### What you should do
Leaving the pictures aside, restate all of the data exactly.

[Information provided — start]

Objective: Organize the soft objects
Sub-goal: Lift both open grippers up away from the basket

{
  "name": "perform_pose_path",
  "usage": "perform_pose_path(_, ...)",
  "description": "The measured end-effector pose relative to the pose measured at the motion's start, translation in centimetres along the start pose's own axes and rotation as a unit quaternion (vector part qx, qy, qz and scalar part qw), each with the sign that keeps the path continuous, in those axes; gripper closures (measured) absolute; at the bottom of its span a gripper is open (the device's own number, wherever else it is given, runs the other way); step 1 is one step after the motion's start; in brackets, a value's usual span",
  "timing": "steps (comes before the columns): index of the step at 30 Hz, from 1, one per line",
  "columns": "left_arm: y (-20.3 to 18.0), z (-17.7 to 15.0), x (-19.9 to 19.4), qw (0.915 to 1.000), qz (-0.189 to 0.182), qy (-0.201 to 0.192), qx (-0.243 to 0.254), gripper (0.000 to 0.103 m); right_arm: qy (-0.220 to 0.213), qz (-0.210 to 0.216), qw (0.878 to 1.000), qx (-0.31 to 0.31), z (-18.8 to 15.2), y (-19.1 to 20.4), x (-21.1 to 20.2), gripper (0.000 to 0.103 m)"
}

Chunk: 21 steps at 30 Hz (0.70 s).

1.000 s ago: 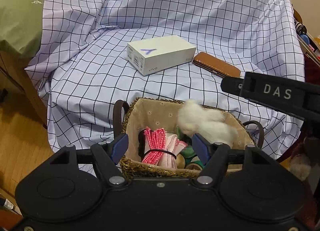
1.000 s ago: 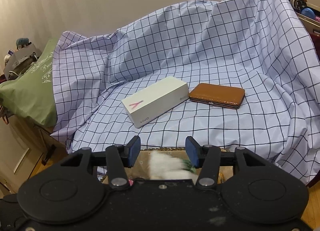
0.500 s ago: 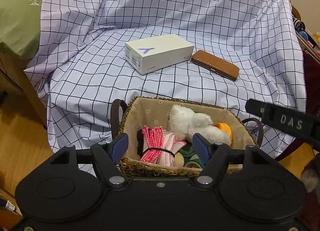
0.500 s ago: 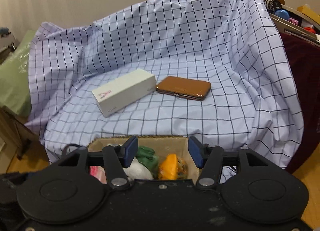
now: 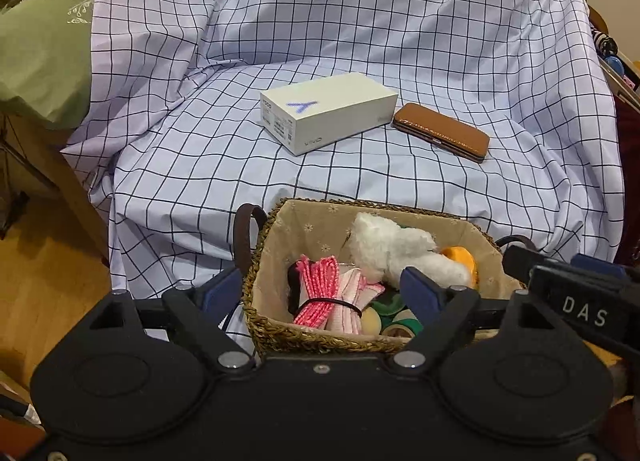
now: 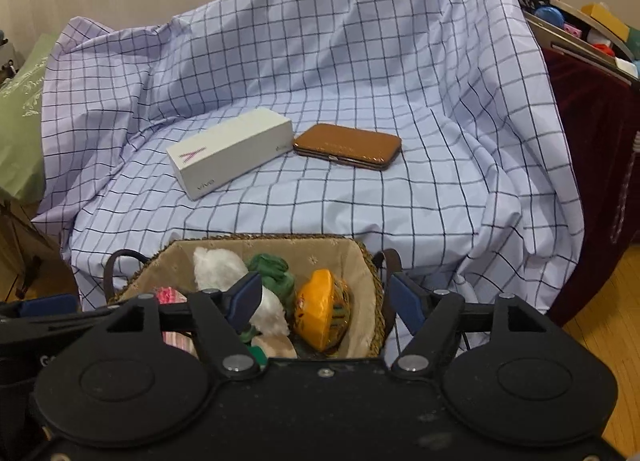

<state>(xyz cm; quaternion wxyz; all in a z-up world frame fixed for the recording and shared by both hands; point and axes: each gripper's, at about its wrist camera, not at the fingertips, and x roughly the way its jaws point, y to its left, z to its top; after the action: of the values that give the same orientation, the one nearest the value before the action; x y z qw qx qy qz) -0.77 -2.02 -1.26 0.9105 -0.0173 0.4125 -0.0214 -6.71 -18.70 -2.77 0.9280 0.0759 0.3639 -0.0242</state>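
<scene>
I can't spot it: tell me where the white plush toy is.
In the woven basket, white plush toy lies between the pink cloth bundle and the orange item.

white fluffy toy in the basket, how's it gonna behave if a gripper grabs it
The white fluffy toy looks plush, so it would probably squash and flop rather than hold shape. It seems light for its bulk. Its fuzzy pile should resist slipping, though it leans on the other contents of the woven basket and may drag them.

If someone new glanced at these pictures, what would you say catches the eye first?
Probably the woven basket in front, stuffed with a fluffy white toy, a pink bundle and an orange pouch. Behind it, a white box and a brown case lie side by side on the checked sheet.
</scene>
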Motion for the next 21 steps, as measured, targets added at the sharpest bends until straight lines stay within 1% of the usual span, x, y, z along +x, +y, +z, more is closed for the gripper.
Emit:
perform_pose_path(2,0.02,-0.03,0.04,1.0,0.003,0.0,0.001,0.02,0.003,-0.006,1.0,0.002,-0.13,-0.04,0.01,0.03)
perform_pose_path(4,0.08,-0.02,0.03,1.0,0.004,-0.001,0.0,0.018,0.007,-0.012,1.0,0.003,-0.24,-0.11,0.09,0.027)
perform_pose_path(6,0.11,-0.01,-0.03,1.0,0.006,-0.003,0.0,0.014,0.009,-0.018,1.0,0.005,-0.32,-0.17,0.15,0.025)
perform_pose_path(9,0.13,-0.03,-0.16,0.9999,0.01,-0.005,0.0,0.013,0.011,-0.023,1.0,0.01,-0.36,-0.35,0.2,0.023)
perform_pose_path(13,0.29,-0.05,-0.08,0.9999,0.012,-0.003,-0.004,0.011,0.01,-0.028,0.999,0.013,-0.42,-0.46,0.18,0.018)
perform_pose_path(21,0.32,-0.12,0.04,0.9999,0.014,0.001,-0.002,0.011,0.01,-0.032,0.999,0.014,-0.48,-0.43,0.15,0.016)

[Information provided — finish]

### Solved problem
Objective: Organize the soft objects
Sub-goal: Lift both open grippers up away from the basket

{
  "name": "perform_pose_path",
  "usage": "perform_pose_path(_, ...)",
  "description": "The measured end-effector pose relative to the pose measured at the motion's start, translation in centimetres along the start pose's own axes and rotation as a unit quaternion (vector part qx, qy, qz and scalar part qw), each with the sign that keeps the path continuous, in those axes; gripper closures (measured) absolute; at the bottom of its span a gripper is open (the device's own number, wherever else it is given, runs the other way); step 1 is one step after the motion's start; in brackets, a value's usual span",
  "timing": "steps (comes before the columns): index of the step at 30 Hz, from 1, one per line",
  "columns": "left_arm: y (-20.3 to 18.0), z (-17.7 to 15.0), x (-19.9 to 19.4), qw (0.915 to 1.000), qz (-0.189 to 0.182), qy (-0.201 to 0.192), qx (-0.243 to 0.254), gripper (0.000 to 0.103 m); right_arm: qy (-0.220 to 0.213), qz (-0.210 to 0.216), qw (0.878 to 1.000), qx (-0.31 to 0.31), z (-18.8 to 15.2), y (-19.1 to 20.4), x (-21.1 to 20.2), gripper (0.000 to 0.103 m)"
}

Chunk: 21 steps at 30 Hz (0.70 s).

1.000 s ago: 
1.000 s ago: 
0.500 s ago: 
0.500 s ago: 
now: 
now: 

<state>(xyz cm; quaternion wxyz; all in a z-up world frame fixed for the recording and shared by both hands; point and axes: each gripper's, at about its wrist camera, not at the fingertips, and x roughly the way its jaws point, y to its left, z to its top; after the action: of the values that give the same orientation, the one nearest the value before the action; x y z qw qx qy qz) -0.77 -2.02 -1.26 0.9105 -0.0173 0.4125 -0.0214 -6.71 -18.70 -2.77 0.9280 0.0759 0.3639 -0.0242</state>
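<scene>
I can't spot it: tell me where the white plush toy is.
In the woven basket, white plush toy lies between the pink cloth bundle and the orange item.

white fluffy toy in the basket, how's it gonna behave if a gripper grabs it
The white fluffy toy looks plush, so it would probably squash and flop rather than hold shape. It seems light for its bulk. Its fuzzy pile should resist slipping, though it leans on the other contents of the woven basket and may drag them.

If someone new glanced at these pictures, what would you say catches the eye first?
Probably the woven basket in front, stuffed with a fluffy white toy, a pink bundle and an orange pouch. Behind it, a white box and a brown case lie side by side on the checked sheet.
</scene>
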Motion for the next 21 steps, as measured, targets added at the sharpest bends until straight lines stay within 1% of the usual span, x, y, z along +x, +y, +z, more is closed for the gripper.
Emit:
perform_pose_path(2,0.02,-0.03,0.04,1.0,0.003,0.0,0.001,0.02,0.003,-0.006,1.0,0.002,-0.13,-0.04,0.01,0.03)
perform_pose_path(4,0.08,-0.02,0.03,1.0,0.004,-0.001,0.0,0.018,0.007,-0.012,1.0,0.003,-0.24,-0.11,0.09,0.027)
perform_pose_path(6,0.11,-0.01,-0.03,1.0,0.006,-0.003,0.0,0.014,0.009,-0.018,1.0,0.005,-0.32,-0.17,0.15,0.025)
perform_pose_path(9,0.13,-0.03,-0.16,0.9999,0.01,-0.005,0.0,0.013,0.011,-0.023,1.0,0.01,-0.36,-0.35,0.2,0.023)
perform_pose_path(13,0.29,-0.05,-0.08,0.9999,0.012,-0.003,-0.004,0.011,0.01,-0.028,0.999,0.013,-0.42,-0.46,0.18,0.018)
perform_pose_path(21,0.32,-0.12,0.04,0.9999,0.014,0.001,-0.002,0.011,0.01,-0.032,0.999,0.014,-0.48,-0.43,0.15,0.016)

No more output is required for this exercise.